# Derby Royal Infirmary, Derby, Jan14



## The Wombat (Jan 11, 2014)

*First full proper road test of the new camera, so please be patient whilst I go through some new learning curves!
After an early start (well, for me anyway!), had a full day’s explore here. And we needed it – its huuuge. I can see how you can get lost here due to its size and multiple levels. The buildings vary in age, from the Victorian era, to the modern concrete, to a recent extension dating from 1995 (hope that wasn’t a waste of money then.) Some bits are trashed or pikied, whilst others don’t look too bad. Whilst a lot of rooms were empty, I was surprised at some of the expensive medical equipment left here.

We only encountered one other person in the building; who walked round the corner, and gave us all a heart attack.
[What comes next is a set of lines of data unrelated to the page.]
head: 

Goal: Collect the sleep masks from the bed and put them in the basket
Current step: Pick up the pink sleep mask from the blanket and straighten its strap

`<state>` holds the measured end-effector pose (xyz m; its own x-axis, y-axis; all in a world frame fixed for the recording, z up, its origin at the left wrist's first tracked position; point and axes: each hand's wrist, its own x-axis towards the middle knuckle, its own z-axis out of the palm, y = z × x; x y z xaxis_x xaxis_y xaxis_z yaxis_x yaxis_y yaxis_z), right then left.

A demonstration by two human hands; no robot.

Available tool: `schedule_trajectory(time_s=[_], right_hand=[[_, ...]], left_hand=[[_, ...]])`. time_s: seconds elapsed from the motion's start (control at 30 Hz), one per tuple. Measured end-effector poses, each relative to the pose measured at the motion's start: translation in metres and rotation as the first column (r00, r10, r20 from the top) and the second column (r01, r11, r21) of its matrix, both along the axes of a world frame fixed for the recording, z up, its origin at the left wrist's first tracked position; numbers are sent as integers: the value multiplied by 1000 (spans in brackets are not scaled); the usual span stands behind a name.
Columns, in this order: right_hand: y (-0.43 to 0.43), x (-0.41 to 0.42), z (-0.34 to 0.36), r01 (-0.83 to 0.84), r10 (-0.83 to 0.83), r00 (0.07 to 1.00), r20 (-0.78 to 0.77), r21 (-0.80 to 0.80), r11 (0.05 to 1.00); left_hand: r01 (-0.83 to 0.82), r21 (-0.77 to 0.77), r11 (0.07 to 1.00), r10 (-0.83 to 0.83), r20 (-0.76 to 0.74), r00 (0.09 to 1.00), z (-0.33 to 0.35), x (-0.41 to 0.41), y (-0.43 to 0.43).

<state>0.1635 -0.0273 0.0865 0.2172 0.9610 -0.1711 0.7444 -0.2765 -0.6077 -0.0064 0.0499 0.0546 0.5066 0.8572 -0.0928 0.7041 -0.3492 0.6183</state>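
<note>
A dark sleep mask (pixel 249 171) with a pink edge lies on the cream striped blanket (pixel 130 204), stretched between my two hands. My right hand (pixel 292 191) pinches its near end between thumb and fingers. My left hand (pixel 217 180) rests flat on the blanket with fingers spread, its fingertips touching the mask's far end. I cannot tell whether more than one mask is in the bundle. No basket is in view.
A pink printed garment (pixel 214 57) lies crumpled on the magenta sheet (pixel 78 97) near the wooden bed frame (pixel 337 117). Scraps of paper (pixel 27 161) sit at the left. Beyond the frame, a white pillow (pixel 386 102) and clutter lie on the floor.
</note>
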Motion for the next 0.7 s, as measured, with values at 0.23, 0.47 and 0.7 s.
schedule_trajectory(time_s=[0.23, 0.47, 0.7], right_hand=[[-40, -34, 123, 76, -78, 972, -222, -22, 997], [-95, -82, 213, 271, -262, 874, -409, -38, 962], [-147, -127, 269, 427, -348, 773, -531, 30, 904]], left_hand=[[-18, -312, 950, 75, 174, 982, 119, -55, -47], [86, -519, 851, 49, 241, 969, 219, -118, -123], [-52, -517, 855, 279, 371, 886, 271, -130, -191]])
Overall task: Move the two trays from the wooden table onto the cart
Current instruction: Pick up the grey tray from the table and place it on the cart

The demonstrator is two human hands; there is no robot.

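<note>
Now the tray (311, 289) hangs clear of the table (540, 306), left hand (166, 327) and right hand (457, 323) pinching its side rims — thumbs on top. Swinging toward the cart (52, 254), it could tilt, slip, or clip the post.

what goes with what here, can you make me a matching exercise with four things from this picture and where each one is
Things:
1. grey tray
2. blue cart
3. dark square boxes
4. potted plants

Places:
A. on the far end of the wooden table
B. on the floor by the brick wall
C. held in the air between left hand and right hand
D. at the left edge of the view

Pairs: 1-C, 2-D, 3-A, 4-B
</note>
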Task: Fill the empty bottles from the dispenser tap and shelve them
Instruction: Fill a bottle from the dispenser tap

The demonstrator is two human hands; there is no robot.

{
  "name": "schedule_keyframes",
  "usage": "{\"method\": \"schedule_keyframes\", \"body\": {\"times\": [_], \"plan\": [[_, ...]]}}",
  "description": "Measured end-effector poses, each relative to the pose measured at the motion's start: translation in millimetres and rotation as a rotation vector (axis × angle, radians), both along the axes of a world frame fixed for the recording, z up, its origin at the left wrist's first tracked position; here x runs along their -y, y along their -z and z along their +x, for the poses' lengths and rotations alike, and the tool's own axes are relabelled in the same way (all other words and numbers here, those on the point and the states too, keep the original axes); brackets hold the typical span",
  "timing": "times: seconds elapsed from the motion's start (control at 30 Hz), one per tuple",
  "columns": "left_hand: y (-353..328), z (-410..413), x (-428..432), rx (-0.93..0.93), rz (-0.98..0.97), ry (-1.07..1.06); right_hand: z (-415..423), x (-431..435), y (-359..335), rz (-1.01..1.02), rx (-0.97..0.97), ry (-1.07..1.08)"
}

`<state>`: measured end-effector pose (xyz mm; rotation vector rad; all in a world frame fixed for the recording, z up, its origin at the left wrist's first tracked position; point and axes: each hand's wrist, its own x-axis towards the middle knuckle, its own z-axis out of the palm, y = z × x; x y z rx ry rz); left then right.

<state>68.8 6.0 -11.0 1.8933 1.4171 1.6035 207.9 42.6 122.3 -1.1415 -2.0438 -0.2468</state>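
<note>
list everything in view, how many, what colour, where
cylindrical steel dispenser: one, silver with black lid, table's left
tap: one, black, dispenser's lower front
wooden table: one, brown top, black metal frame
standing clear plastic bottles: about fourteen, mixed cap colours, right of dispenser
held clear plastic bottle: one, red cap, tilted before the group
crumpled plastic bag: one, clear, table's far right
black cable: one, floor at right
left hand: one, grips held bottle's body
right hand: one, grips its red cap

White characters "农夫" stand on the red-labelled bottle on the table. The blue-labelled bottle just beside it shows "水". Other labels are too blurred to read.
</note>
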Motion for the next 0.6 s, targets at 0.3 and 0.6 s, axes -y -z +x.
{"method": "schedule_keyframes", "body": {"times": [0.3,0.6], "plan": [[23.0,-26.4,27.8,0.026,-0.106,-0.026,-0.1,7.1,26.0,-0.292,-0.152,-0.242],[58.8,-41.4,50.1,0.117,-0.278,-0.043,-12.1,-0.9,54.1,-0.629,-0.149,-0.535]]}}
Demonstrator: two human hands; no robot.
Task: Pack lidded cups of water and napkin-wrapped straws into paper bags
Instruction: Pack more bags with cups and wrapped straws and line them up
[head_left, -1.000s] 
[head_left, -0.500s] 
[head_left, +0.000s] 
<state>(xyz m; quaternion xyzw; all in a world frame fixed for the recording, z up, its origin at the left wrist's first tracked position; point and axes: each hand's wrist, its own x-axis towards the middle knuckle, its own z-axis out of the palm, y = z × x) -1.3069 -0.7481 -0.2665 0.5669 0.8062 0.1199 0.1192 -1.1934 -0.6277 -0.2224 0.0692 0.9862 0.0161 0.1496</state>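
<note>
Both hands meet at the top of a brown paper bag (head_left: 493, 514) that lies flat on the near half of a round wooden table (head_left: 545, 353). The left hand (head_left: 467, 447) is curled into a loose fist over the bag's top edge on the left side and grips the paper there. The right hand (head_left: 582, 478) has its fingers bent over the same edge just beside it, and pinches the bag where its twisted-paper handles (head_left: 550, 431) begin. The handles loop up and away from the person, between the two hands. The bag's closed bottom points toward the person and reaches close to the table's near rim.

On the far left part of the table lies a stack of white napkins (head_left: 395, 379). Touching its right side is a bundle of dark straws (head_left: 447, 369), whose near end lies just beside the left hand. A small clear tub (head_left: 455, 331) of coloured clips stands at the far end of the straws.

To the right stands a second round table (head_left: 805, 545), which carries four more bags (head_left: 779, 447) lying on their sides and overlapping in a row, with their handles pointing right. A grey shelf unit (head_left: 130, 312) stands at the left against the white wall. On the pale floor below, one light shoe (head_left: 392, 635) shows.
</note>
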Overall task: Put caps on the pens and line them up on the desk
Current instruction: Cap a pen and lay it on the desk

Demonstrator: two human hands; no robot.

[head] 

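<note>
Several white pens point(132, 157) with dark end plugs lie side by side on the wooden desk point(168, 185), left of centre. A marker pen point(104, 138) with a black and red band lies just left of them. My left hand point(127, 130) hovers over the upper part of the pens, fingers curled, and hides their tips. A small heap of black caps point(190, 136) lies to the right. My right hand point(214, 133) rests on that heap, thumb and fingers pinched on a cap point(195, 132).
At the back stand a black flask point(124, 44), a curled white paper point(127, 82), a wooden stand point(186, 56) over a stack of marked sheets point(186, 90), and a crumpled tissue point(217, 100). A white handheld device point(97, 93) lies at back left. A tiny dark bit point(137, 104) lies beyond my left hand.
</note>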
He was taking some video footage for a project of his.

We explored everything from the operating theatres, to the wards, canteen, security office, accommodation tower & the morgue.
A good day’s Explore, with MCrosbie & Nightvision.*

history

Derbyshire Royal Infirmary (DRI) was established in 1810 on land formerly part of Derby's Castlefield estate on land near what is now Bradshaw Way and the A6 London Road. It was known as the Derbyshire General Infirmary at the time.

In 1890 a Typhoid outbreak sweeped through the hospital, and the buildings design was blamed. The hospital was entirely demolished. A year later Queen Victoria laid the foundation stone of what would become Derbyshire Royal Infirmary. The neo-Jacobean building was completed in 1894, and its main features were its 'Onion' shaped domed towers and its central corridor which ran the length of the hospital.

The hospital was expanded at several points in the 20th century, the most visible being the still used Wilderslowe Tower and the now disused A+E building built in 1970. The DRI as a result is an architectural mish-mash with the original hospital at its heart.

In the late 90s, the NHS Trust's for each hospital in Derby merged, and drew up a dramatic plan to consolidate the services of both hospital's on one site. The so called 'super hospital', soon to be known as the DerbyRoyal Hospital is one of the largest in the region.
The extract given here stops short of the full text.